Lançamento de “A Odisseia” impulsiona demanda por audiolivro em 500%

A estreia do filme "A Odisseia" nos cinemas em julho trouxe um impacto significativo na procura pela obra original de Homero, que data de cerca de VIII antes de Cristo. No seu primeiro final de semana, a produção de Christopher Nolan arrecadou US$ 264 milhões em todo o mundo, o que equivale a aproximadamente R$ 1,3 bilhão.

Dados revelam que as reproduções do audiolivro "A Odisseia" disponíveis no Spotify aumentaram em 500% desde o lançamento do filme, ocorrido em 17 de julho.

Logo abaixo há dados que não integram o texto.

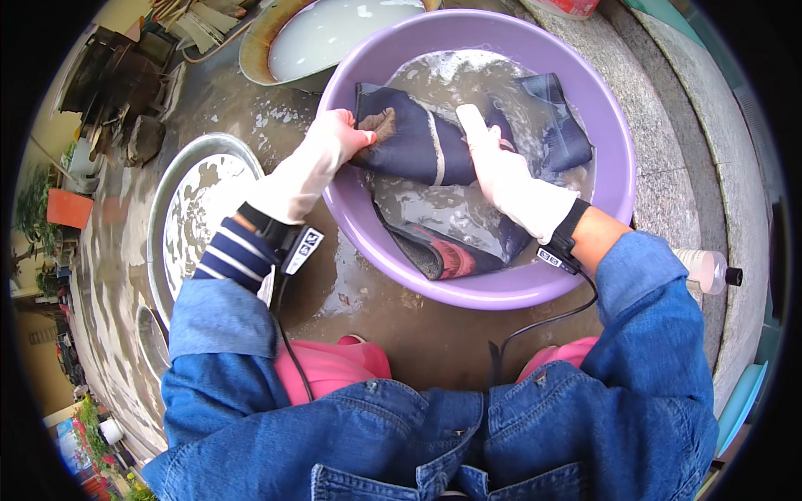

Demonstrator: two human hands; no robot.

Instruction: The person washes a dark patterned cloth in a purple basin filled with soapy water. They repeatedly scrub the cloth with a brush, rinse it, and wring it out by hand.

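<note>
A purple plastic basin [611, 144] of murky, sudsy water stands before me. In it lies a soaked dark blue mat [410, 147], partly folded and partly under water, with a pale stripe and a brownish underside showing. My left hand [341, 134] grips the mat's left edge at the basin's rim, thumb on top. Above the mat's middle, my right hand [498, 160] is closed around a white-handled tool [470, 119], perhaps a scrubbing brush; its working side is hidden. A reddish patterned corner [448, 257] shows near the basin's front wall. Both hands wear pale, wet coverings.
Left of the basin sits a round metal basin [156, 250] holding water. A larger rusty-rimmed pan [257, 53] of cloudy water is behind. A clear bottle with a black cap [711, 272] lies by the stone step [670, 181] at right. The concrete floor [341, 282] is wet.
</note>
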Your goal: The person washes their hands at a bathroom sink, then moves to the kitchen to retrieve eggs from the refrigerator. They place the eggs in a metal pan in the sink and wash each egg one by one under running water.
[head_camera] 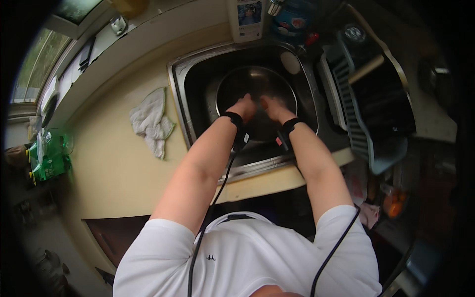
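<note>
A round metal basin point(256, 80) rests inside the stainless steel sink point(180, 105). My left hand point(243, 107) reaches over the basin from the near left, its fingers curled and partly hidden. Opposite it, my right hand point(274, 106) is also above the basin, blurred, with its thumb side towards the left hand. A small gap separates the two hands. I cannot make out anything held in either one. Black bands point(233, 118) with cables circle both wrists.
A crumpled white cloth point(150, 120) lies on the counter point(111, 167) left of the sink. Behind the sink stand a white container point(248, 22) and a blue bottle point(289, 24). A grey dish rack point(356, 111) stands to the right. Green bottles point(50, 156) are at far left.
</note>
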### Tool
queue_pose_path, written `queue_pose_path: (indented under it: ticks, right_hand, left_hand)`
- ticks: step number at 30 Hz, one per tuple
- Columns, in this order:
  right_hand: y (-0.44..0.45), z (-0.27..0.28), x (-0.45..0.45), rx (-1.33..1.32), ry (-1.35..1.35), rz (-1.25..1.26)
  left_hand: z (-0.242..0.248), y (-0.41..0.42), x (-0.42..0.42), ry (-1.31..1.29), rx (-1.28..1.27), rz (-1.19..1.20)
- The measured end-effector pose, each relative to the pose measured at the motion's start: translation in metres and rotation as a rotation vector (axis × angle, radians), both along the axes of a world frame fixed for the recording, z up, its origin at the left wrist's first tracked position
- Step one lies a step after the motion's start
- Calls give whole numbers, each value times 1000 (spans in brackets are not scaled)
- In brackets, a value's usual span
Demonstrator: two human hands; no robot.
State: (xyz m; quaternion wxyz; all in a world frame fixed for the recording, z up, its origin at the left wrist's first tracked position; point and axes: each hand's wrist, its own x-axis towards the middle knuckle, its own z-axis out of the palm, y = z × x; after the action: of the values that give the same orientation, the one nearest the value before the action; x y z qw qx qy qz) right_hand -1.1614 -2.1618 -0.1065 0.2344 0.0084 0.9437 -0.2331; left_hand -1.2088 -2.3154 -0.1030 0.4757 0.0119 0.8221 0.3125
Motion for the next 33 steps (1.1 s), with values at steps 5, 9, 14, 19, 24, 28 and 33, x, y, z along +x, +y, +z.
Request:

Antes mesmo da estreia, a busca pela obra já apresentava um crescimento expressivo, com um aumento de 240% nas reproduções registrado no mês de junho.

Esse crescimento é equivalente a 43 anos contínuos de audições do poema, considerando as 91 edições disponíveis em 10 idiomas diferentes. O público que tem consumido o audiolivro é diversificado, com 45% dos ouvintes pertencendo à geração millennial e 36% à geração Z.

No Brasil, a edição do livro "A Odisseia", tanto na versão física quanto digital, publicada pela Penguin Companhia, ocupa o 7.º lugar entre os mais vendidos na Amazon. Além disso, um box que inclui "Ilíada" está na 9.ª posição, enquanto outro box da editora Principis figura na 38.ª posição.

O fenômeno editorial também foi observado nos Estados Unidos, onde as vendas de todas as edições de "A Odisseia" cresceram 76%. O filme, que narra a épica jornada de Odisseu, um herói da guerra de Troia, no seu retorno à ilha de Ítaca, tem gerado um renovado interesse pela obra clássica, que explora temas como aventuras e desafios enfrentados pelo protagonista, incluindo gigantes, sereias e a ira dos deuses gregos.

A trajetória de Odisseu, que se estende por 20 anos, provoca reflexões sobre suas estratégias de guerra e suas escolhas ao longo do caminho.